- [What you are asked to do]
Gather all lines with "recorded" from the records.

START Extracted material

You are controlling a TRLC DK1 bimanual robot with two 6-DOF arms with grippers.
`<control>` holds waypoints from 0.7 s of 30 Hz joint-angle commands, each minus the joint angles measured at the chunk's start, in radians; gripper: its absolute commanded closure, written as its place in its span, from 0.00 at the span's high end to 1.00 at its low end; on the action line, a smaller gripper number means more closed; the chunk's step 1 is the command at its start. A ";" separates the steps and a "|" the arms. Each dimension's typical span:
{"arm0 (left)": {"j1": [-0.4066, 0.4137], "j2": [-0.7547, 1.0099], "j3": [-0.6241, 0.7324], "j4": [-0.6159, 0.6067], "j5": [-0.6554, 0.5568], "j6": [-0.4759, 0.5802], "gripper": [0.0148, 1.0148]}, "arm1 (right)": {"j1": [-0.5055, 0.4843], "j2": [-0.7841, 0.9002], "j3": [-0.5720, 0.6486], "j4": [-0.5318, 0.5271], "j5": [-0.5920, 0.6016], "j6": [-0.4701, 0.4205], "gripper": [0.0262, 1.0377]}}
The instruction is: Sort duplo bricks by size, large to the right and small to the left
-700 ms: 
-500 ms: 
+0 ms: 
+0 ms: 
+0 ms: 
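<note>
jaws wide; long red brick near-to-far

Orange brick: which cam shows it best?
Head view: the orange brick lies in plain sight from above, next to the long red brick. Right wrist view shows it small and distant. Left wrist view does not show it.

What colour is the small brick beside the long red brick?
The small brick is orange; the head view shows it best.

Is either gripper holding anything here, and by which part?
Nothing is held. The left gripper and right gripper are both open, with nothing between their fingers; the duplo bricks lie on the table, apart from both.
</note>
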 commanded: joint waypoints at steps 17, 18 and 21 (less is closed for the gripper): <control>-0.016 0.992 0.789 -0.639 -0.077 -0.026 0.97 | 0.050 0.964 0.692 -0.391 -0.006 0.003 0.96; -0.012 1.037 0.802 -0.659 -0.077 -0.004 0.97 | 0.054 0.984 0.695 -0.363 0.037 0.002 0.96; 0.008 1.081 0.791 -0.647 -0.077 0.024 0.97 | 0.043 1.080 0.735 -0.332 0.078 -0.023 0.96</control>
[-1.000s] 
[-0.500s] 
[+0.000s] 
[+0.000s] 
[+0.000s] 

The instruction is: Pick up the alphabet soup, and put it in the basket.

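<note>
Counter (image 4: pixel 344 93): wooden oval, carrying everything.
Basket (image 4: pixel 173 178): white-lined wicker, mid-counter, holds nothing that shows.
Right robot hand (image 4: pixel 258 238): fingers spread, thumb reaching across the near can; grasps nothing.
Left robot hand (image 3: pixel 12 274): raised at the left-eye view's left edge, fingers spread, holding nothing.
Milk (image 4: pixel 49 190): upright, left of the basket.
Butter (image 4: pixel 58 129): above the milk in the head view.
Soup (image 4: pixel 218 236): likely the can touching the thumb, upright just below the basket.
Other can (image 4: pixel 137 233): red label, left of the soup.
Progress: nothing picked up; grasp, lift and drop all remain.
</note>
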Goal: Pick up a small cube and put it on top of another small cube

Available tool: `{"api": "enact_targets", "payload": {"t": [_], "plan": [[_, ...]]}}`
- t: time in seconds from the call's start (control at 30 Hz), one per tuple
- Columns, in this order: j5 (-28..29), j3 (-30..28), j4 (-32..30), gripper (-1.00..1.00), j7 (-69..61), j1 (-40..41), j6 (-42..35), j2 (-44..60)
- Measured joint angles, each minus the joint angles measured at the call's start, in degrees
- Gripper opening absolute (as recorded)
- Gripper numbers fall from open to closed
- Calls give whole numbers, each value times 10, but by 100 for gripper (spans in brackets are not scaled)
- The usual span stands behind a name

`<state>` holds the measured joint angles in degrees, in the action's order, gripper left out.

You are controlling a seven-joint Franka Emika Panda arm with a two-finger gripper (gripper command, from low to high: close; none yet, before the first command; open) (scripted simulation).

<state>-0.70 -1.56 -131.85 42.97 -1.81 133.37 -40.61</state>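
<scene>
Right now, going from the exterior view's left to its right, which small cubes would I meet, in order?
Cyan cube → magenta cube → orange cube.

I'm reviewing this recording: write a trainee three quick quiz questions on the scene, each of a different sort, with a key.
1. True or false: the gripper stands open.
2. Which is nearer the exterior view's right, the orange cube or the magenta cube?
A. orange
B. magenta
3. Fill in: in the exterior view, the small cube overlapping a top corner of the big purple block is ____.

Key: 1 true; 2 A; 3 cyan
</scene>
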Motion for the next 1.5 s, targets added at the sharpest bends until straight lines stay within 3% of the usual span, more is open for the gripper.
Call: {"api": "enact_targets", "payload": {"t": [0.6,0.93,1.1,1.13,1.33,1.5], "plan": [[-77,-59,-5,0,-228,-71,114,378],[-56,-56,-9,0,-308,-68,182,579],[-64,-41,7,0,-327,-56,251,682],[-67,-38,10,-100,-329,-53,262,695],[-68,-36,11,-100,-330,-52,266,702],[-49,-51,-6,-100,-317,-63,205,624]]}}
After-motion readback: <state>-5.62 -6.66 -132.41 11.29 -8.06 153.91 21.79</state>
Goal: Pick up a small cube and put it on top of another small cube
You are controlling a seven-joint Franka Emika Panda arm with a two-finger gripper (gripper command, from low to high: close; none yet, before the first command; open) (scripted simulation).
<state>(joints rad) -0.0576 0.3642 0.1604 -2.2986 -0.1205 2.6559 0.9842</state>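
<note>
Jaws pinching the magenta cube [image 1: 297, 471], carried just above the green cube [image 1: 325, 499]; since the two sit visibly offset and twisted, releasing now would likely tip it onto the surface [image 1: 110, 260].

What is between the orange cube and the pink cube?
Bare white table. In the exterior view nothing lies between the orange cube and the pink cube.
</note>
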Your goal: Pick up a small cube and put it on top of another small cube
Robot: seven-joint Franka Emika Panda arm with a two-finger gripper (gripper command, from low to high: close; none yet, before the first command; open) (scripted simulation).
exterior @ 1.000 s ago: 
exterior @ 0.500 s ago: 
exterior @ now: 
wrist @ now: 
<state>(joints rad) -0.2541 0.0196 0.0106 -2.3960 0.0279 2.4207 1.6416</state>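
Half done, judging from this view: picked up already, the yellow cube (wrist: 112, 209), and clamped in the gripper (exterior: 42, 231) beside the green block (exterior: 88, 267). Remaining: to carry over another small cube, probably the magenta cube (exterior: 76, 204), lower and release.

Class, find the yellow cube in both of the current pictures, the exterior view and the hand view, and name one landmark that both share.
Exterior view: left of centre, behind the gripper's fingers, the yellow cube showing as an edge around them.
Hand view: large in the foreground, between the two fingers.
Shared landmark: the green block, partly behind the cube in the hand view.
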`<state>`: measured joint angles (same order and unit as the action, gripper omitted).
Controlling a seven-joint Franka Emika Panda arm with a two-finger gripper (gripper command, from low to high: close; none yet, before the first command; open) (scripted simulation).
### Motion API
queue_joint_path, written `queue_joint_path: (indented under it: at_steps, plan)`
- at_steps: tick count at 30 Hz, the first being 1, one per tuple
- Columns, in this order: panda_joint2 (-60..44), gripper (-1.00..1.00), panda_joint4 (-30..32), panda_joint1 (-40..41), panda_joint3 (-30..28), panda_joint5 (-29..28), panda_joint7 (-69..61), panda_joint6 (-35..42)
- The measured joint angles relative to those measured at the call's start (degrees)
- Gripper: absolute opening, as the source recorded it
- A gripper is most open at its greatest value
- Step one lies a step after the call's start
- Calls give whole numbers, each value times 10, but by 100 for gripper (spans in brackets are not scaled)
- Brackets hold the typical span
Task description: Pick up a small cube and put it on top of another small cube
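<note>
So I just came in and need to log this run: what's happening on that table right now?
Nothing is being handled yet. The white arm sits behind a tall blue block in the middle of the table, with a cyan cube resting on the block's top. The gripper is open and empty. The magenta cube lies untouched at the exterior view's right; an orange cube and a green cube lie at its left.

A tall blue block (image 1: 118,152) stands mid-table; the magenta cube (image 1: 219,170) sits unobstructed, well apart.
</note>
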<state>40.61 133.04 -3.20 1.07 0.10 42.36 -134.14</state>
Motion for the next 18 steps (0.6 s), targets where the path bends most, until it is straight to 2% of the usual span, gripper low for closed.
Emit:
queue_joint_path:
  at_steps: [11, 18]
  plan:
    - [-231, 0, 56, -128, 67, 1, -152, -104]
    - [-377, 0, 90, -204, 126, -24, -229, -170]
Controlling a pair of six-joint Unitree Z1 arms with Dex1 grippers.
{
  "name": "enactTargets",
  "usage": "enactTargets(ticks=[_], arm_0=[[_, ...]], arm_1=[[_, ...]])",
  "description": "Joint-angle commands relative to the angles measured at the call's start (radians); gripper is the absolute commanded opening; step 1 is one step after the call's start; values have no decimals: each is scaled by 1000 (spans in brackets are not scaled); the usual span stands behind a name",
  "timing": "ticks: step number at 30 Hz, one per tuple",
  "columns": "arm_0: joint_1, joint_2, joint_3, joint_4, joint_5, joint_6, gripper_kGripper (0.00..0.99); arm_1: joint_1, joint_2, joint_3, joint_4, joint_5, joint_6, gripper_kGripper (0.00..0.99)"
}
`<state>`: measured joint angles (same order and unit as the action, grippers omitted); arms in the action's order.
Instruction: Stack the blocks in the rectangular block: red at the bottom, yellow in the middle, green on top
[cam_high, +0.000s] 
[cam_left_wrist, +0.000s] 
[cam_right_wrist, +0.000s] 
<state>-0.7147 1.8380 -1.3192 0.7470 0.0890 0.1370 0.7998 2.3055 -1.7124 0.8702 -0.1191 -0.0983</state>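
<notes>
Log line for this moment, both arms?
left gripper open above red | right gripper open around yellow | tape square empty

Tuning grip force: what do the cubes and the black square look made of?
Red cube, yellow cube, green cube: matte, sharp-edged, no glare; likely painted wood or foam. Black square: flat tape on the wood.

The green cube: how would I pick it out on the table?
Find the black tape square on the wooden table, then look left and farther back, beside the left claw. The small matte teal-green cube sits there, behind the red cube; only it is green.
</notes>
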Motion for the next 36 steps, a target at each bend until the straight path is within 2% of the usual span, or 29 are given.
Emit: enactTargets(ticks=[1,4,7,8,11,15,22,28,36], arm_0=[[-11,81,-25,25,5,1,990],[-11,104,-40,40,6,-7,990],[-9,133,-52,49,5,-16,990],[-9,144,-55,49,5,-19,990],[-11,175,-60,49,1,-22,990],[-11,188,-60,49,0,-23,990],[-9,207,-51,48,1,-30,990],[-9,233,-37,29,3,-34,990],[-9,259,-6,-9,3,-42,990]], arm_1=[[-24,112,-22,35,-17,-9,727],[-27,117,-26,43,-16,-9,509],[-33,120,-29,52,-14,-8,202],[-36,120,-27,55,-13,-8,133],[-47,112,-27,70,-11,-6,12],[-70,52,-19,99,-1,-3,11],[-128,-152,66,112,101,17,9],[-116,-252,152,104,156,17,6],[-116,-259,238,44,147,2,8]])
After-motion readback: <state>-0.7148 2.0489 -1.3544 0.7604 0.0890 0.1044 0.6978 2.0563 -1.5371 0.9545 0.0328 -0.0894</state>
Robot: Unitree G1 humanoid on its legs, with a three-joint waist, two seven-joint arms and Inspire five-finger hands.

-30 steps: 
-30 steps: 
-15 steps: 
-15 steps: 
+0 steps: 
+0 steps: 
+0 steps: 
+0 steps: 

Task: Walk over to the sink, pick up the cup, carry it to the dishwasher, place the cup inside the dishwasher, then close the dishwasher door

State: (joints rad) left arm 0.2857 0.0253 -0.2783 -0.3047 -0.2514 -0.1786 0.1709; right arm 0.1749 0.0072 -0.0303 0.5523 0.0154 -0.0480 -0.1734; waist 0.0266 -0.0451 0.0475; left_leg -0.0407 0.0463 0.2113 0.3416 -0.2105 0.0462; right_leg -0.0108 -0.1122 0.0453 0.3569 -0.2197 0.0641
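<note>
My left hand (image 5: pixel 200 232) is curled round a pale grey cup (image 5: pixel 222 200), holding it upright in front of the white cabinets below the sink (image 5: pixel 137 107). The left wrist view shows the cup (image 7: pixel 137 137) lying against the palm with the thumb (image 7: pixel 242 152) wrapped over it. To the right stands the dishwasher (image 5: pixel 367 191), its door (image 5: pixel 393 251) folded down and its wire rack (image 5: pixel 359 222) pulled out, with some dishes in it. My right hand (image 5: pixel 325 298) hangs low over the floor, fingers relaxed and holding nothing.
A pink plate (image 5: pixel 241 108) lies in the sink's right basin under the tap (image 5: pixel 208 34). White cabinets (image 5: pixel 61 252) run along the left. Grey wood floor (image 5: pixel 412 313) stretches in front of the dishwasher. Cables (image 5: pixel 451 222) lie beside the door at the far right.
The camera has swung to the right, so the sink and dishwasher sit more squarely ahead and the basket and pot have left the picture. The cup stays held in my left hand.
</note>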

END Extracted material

- [Finished exercise]
- Gripper opening absolute (as recorded)
- Gripper: absolute opening, as the source recorded it

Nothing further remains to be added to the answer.